[Excerpts from a dataset]

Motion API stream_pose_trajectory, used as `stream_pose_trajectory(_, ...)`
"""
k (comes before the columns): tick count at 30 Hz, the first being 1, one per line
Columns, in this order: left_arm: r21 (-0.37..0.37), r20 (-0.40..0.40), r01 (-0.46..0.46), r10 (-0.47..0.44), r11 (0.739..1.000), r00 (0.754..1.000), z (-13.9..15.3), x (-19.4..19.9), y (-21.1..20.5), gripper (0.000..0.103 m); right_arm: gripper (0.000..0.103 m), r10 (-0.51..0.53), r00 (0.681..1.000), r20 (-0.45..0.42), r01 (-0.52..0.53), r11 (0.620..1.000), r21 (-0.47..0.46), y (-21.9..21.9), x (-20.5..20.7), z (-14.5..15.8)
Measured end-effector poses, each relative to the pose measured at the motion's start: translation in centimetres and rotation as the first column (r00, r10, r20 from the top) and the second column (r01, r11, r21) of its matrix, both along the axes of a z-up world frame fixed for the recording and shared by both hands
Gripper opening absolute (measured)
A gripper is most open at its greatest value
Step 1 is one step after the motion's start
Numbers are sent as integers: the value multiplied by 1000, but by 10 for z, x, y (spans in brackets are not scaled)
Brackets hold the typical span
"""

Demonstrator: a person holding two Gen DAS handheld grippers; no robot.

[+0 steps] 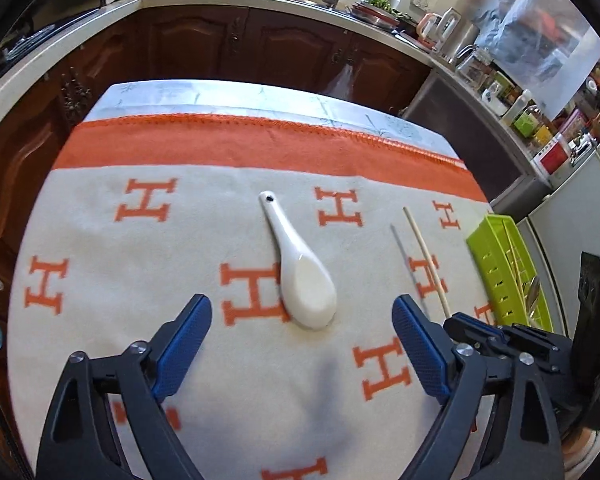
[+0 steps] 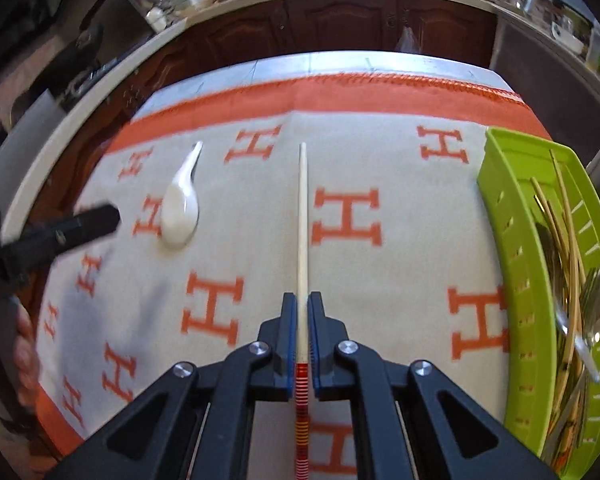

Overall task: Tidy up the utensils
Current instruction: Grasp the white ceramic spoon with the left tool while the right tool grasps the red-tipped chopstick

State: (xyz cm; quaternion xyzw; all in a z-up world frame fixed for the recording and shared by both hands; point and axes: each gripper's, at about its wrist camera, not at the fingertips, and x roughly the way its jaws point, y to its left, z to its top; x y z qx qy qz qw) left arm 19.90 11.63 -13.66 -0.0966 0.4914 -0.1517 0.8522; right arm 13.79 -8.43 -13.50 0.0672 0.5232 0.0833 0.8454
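Chopstick (image 2: 302, 216) left of the green tray (image 2: 512, 240) sits clamped in the right hand-held gripper (image 2: 302, 312) for binning, while the left hand-held gripper (image 1: 302, 320) gapes empty around the ceramic spoon (image 1: 300, 272).

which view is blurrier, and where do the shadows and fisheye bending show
Right wrist view: blurrier, the far counter smeared, the spoon soft; the chopstick in the right gripper stays sharp. Left wrist view: crisp, with a soft grey shadow on the cloth below the spoon, between the left gripper fingers. Both views: counter edges bow, corners go black.
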Motion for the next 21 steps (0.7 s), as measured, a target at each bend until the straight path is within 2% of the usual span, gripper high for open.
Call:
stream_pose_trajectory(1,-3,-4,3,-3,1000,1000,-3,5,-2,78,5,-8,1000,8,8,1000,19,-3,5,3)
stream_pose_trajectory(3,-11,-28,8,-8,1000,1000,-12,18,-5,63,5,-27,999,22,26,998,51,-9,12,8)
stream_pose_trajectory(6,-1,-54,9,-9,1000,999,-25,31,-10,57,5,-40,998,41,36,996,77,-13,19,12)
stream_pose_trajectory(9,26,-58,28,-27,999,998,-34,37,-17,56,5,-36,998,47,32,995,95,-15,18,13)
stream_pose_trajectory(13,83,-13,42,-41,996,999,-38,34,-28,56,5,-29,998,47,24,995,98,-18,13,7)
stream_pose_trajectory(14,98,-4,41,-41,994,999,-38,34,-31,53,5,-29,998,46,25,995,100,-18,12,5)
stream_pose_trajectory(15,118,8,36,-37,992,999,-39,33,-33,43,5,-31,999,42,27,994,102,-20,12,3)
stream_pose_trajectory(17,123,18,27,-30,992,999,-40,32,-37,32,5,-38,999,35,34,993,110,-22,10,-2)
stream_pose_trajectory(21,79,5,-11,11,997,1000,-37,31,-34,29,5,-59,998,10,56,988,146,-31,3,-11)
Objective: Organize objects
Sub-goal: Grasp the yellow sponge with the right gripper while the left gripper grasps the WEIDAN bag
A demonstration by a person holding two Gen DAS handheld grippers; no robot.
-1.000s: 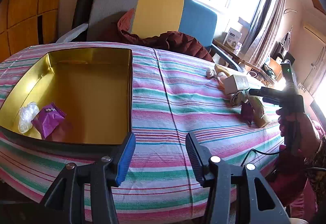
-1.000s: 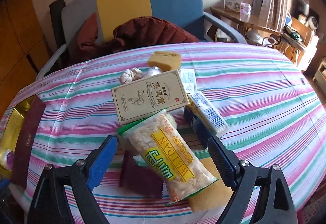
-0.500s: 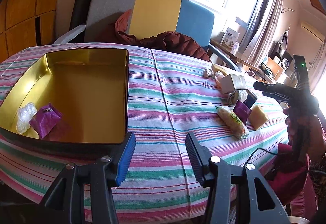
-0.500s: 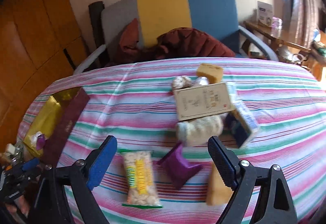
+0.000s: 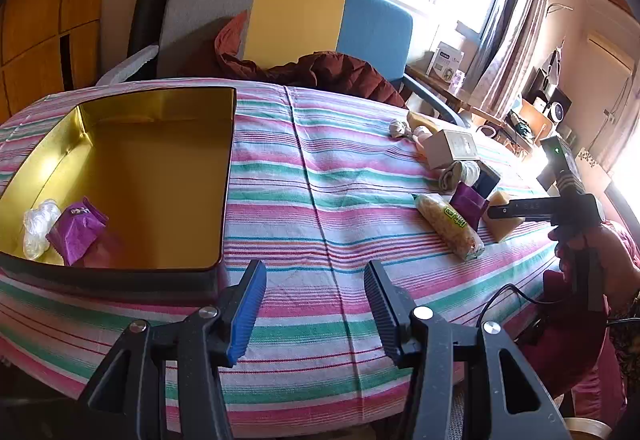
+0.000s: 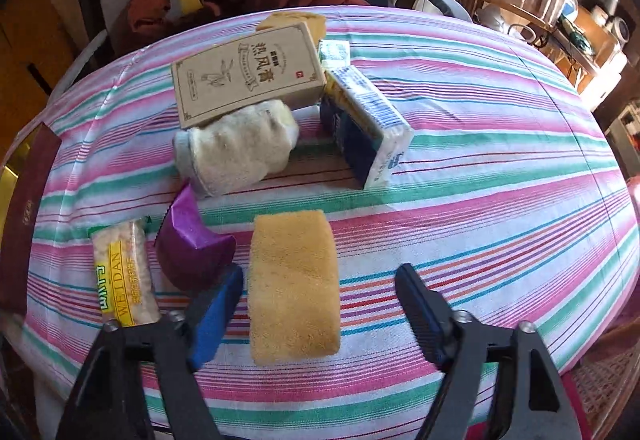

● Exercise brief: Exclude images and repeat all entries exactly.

● Written answer:
Motion API stream_pose_trajectory, used as `stream_pose_trajectory(_, ...)`
"""
k (comes before the columns): tick count at 30 Hz, the first being 1, one per line
Columns, in this order: left_arm: r21 (-0.37..0.37), r20 (-0.40..0.40), r01 (-0.46..0.46), r10 (-0.47..0.44), r11 (0.739..1.000), r00 (0.754..1.000), z (-13.9..15.3), x (-19.4..19.9), y (-21.1..20.5), gripper (0.000..0.103 m); right_arm: gripper (0.000..0.103 m), r10 (-0.51..0.53), r00 (0.681..1.000), r20 (-0.45..0.42), r01 (-0.52..0.53), r11 (0.620..1.000), r21 (-0.47..0.46), y (-21.9..21.9), x (-20.5..20.7), z (-14.5..15.8)
Measured end-effector poses, each relative to the pose measured at the motion's start: translation in centimetres and rotation as the first column (r00, r10, r20 from the top) and the second column (r01, r11, r21) of its matrix, both along the axes of a z-up world frame fixed for the recording and shared by both hands
Gripper opening absolute (measured)
A gripper is most open at its greatest value
Step 1 is one step after the motion's start
Numbers are sent as integers: the value multiplied by 1000, but by 10 for z, x, y (spans in brackets are not scaled)
Brackets hold the typical span
"""

Demonstrator: a person holding two Gen DAS handheld grippers; no robot.

[+0 steps] 
[+0 steps] 

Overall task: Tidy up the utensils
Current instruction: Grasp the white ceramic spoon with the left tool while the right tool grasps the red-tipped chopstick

State: (xyz cm; quaternion xyzw; all in a z-up world frame fixed for the recording and shared by both hands; point and axes: each gripper's, at about its wrist camera, not at the fingertips, and x roughly the way its jaws point, y to its left, z to its top; x y z qx qy qz qw) left arm 19.90 11.63 -13.66 -0.0966 0.4914 -0.1517 0.8522; right arm 13.79 -8.43 -13.50 0.0672 0.5232 0.0833 0.8454
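Chopstick (image 2: 302, 216) left of the green tray (image 2: 512, 240) sits clamped in the right hand-held gripper (image 2: 302, 312) for binning, while the left hand-held gripper (image 1: 302, 320) gapes empty around the ceramic spoon (image 1: 300, 272).

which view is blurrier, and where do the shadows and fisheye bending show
Right wrist view: blurrier, the far counter smeared, the spoon soft; the chopstick in the right gripper stays sharp. Left wrist view: crisp, with a soft grey shadow on the cloth below the spoon, between the left gripper fingers. Both views: counter edges bow, corners go black.
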Motion for the next 21 steps (0.7 s), as measured, a target at each bend until the straight path is within 2% of the usual span, gripper high for open.
Call:
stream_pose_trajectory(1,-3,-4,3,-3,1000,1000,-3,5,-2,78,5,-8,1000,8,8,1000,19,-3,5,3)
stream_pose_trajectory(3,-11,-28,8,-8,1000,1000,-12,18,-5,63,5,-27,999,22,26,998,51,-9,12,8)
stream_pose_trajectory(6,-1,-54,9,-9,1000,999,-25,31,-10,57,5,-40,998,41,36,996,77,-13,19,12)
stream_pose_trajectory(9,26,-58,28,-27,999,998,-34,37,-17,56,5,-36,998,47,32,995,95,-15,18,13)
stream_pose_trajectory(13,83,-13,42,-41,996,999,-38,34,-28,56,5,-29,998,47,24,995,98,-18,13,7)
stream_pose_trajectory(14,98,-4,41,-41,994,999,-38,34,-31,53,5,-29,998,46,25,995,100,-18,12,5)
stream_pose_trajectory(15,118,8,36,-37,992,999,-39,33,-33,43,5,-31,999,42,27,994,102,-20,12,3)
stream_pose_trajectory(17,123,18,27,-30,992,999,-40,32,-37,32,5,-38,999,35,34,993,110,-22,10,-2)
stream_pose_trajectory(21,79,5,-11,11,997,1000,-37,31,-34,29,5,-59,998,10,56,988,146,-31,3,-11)
Objective: Organize objects
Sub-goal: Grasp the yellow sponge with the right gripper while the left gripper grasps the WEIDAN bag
A demonstration by a person holding two Gen DAS handheld grippers; no robot.
-1.000s: 
-1.000s: 
-0.500s: 
-0.500s: 
+0.000s: 
+0.000s: 

Work on this exercise is done.